Consumers, on the other hand, pay more. Ultimately, that $8 million comes from our pockets. On top of that, affixing prices adds about 3 cents to the cost of each item.

 

The zealots bringing the lawsuits say it's worth it, claiming that consumers are happy to pay more for the convenience of having prices marked individually.

 

Really? If it's true, then the zealots should start up their own store, mark prices individually and then run ads: "Everything 3 cents more than the competition!" If consumers really value item pricing, they'll go. Of course, we all know they won't.

 

But wherever you shop, if you buy something to drink, another outmoded law confronts you: the bottle bill. The law itself is a mish-mash: Beer and carbonated water, for example, require deposits; wine and fruit juice do not. Deposits were a well-meaning idea back in the days when no one recycled. Today, they actually hinder recycling (municipal recycling programs would generate more money for themselves if they could pick up and resell valuable items such as aluminum beer cans), waste energy (as consumers drive back and forth to return their cans and bottles), and contribute to litter (roaming packs of bottle and can hunters tear through plastic bags of trash, leaving a mess in their wake).
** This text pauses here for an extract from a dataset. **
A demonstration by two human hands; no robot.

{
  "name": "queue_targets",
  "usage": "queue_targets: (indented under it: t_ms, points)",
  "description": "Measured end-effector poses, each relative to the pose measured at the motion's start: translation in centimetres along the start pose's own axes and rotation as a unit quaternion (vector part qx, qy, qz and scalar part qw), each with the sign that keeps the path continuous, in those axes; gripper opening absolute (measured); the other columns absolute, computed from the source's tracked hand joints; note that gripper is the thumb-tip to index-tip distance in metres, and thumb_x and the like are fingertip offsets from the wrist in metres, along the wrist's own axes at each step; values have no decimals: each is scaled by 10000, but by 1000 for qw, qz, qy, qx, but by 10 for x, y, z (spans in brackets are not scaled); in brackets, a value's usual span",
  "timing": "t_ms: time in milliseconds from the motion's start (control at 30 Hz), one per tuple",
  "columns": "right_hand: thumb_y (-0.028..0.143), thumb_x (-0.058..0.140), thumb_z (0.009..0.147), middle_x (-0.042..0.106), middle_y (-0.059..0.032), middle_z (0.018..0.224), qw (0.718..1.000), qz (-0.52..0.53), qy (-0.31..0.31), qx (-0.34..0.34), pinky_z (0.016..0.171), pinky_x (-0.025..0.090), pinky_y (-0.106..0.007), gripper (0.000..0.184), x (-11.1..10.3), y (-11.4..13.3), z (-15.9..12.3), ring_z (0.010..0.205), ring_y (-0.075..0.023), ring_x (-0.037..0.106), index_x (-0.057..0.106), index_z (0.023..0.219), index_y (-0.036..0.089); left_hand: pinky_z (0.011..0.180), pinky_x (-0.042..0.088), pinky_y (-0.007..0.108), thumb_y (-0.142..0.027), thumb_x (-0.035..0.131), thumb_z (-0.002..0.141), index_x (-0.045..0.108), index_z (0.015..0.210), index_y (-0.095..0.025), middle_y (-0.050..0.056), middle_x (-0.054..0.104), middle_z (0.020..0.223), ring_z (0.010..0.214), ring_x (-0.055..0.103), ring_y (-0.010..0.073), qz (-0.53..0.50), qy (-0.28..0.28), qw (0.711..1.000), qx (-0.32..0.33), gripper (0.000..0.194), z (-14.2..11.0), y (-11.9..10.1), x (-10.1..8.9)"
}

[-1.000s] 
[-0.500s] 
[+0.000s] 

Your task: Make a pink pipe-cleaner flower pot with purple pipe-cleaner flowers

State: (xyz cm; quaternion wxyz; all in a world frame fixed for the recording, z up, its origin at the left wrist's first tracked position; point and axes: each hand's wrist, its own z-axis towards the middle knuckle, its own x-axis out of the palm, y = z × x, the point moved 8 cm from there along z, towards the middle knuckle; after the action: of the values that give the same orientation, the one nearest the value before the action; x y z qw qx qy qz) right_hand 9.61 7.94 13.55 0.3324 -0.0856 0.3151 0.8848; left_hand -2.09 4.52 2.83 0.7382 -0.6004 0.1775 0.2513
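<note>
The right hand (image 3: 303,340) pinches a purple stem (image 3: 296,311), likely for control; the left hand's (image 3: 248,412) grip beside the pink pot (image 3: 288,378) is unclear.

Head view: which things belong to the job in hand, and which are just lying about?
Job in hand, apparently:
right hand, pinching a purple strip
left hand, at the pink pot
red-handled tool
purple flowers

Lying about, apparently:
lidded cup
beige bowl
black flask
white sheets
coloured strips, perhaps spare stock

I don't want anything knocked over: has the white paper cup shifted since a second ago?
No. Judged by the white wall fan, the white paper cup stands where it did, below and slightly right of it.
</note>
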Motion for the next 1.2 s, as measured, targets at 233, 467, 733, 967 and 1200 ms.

Deposits have become little more than a tax - and an egregiously high once at that. On a $2.40 12-pack of soda, for example, the deposit amounts to 25 percent.

 

Each of these foolish rules, ostensibly designed to help consumers, actually harms them. Each one drives up prices, boosting our cost of living for the most ordinary of items. Moreover, these laws are regressive: They hit those on low or fixed incomes the most. Who's hurt by milk price regulation? Families with kids. Who's hurt by item pricing? Certainly not the price-insensitive folks who shop at Nieman Marcus; rather, it's those who frequent big-box stores trying to stretch their dollars. Who's hurt by the deposit bill? Working-class beer drinkers pay the tax while the wine and brie crowd gets off scot-free. Who's hurt by the water-meter prohibition? Frugal users of water end up subsiding the profligate ways of their wasteful neighbors.

 

And so I make this plea: Repeal these stupid laws. Allow water metering, don't regulate milk prices, get rid of item pricing and free us from the scourge of bottle deposits. I'm in a nightmare here, and I want to wake up.